TASK OBJECTIVE - Repeat the entries verbatim.

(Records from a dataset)
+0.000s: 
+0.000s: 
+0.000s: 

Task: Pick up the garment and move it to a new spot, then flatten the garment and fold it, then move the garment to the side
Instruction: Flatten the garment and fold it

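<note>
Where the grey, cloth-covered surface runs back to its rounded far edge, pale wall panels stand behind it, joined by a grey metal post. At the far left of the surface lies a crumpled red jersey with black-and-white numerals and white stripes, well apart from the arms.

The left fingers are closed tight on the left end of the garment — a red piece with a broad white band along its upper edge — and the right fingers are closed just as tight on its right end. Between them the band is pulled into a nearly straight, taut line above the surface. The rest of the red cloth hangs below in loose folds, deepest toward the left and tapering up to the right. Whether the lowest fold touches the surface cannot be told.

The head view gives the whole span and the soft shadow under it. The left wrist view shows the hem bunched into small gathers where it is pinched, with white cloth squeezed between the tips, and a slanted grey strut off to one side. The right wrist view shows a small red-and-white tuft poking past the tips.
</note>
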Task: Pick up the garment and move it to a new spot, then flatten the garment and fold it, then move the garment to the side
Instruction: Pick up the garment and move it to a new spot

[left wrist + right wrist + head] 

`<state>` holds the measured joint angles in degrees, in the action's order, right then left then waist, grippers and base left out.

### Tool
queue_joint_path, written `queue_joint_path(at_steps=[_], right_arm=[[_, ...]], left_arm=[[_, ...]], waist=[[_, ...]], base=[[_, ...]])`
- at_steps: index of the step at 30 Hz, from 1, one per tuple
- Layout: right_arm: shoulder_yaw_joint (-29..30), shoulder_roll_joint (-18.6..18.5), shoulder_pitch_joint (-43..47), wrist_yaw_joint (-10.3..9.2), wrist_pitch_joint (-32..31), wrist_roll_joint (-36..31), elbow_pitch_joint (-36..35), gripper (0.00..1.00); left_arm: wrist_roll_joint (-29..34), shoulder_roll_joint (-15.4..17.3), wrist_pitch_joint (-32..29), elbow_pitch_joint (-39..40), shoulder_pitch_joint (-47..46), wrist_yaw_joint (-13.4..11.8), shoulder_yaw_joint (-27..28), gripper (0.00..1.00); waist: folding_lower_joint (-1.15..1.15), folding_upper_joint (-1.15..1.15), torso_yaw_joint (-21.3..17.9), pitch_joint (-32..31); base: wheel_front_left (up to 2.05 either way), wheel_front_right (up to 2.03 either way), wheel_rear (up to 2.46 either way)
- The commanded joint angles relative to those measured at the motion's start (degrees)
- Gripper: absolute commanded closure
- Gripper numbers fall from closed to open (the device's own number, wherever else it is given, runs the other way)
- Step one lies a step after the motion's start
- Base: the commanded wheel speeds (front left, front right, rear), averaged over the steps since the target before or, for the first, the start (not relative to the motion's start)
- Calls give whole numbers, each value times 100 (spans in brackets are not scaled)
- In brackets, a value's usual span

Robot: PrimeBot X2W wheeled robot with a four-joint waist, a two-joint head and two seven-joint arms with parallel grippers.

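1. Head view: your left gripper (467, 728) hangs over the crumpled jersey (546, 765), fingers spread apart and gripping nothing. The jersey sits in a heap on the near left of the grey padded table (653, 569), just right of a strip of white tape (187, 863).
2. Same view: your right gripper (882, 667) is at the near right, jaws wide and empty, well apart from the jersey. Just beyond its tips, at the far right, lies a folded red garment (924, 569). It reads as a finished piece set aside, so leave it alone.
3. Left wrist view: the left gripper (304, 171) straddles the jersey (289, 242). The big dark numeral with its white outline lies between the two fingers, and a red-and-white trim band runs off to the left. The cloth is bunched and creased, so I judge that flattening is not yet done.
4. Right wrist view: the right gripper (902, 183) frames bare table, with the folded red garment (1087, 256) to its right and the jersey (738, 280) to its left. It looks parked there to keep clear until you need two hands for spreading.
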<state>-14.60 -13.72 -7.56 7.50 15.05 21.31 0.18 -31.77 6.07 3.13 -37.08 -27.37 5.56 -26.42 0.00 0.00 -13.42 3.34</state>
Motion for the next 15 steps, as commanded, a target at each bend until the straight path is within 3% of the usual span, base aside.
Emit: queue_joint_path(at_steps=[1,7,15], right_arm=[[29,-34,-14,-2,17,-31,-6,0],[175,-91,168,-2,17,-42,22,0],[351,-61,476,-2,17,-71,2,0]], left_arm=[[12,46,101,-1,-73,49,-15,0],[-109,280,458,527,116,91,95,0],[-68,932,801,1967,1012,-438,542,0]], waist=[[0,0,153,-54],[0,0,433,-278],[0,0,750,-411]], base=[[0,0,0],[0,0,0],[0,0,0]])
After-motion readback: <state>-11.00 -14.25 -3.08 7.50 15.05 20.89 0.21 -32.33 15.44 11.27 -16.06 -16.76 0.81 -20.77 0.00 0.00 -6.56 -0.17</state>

SOLVED EXERCISE -
+0.000s: 
+0.000s: 
+0.000s: 

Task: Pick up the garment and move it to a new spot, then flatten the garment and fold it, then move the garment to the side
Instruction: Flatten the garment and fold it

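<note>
Where the grey, cloth-covered surface runs back to its rounded far edge, pale wall panels stand behind it, joined by a grey metal post. At the far left of the surface lies a crumpled red jersey with black-and-white numerals and white stripes, well apart from the arms.

The left fingers are closed tight on the left end of the garment — a red piece with a broad white band along its upper edge — and the right fingers are closed just as tight on its right end. Between them the band is pulled into a nearly straight, taut line above the surface. The rest of the red cloth hangs below in loose folds, deepest toward the left and tapering up to the right. Whether the lowest fold touches the surface cannot be told.

The head view gives the whole span and the soft shadow under it. The left wrist view shows the hem bunched into small gathers where it is pinched, with white cloth squeezed between the tips, and a slanted grey strut off to one side. The right wrist view shows a small red-and-white tuft poking past the tips.
</note>
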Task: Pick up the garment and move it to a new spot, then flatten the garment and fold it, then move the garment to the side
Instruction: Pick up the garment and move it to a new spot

[left wrist + right wrist + head] 

`<state>` holds the measured joint angles in degrees, in the action's order, right then left then waist, grippers and base left out.

### Tool
queue_joint_path, written `queue_joint_path(at_steps=[_], right_arm=[[_, ...]], left_arm=[[_, ...]], waist=[[_, ...]], base=[[_, ...]])`
- at_steps: index of the step at 30 Hz, from 1, one per tuple
- Layout: right_arm: shoulder_yaw_joint (-29..30), shoulder_roll_joint (-18.6..18.5), shoulder_pitch_joint (-43..47), wrist_yaw_joint (-10.3..9.2), wrist_pitch_joint (-32..31), wrist_roll_joint (-36..31), elbow_pitch_joint (-36..35), gripper (0.00..1.00); left_arm: wrist_roll_joint (-29..34), shoulder_roll_joint (-15.4..17.3), wrist_pitch_joint (-32..29), elbow_pitch_joint (-39..40), shoulder_pitch_joint (-47..46), wrist_yaw_joint (-13.4..11.8), shoulder_yaw_joint (-27..28), gripper (0.00..1.00); waist: folding_lower_joint (-1.15..1.15), folding_upper_joint (-1.15..1.15), torso_yaw_joint (-21.3..17.9), pitch_joint (-32..31); base: wheel_front_left (up to 2.05 either way), wheel_front_right (up to 2.03 either way), wheel_rear (up to 2.46 either way)
- The commanded joint angles relative to those measured at the motion's start (degrees)
- Gripper: absolute commanded closure
- Gripper numbers fall from closed to open (the device's own number, wherever else it is given, runs the other way)
- Step one lies a step after the motion's start
- Base: the commanded wheel speeds (front left, front right, rear), averaged over the steps since the target before or, for the first, the start (not relative to the motion's start)
- Calls give whole numbers, each value times 100 (spans in brackets are not scaled)
- In brackets, a value's usual span

Robot: PrimeBot X2W wheeled robot with a four-joint waist, a two-joint head and two seven-joint arms with parallel grippers.

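1. Head view: your left gripper (467, 728) hangs over the crumpled jersey (546, 765), fingers spread apart and gripping nothing. The jersey sits in a heap on the near left of the grey padded table (653, 569), just right of a strip of white tape (187, 863).
2. Same view: your right gripper (882, 667) is at the near right, jaws wide and empty, well apart from the jersey. Just beyond its tips, at the far right, lies a folded red garment (924, 569). It reads as a finished piece set aside, so leave it alone.
3. Left wrist view: the left gripper (304, 171) straddles the jersey (289, 242). The big dark numeral with its white outline lies between the two fingers, and a red-and-white trim band runs off to the left. The cloth is bunched and creased, so I judge that flattening is not yet done.
4. Right wrist view: the right gripper (902, 183) frames bare table, with the folded red garment (1087, 256) to its right and the jersey (738, 280) to its left. It looks parked there to keep clear until you need two hands for spreading.
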<state>-14.60 -13.72 -7.56 7.50 15.05 21.31 0.18 -31.77 6.07 3.13 -37.08 -27.37 5.56 -26.42 0.00 0.00 -13.42 3.34</state>
Motion for the next 15 steps, as commanded, a target at each bend until the straight path is within 3% of the usual span, base aside.
Emit: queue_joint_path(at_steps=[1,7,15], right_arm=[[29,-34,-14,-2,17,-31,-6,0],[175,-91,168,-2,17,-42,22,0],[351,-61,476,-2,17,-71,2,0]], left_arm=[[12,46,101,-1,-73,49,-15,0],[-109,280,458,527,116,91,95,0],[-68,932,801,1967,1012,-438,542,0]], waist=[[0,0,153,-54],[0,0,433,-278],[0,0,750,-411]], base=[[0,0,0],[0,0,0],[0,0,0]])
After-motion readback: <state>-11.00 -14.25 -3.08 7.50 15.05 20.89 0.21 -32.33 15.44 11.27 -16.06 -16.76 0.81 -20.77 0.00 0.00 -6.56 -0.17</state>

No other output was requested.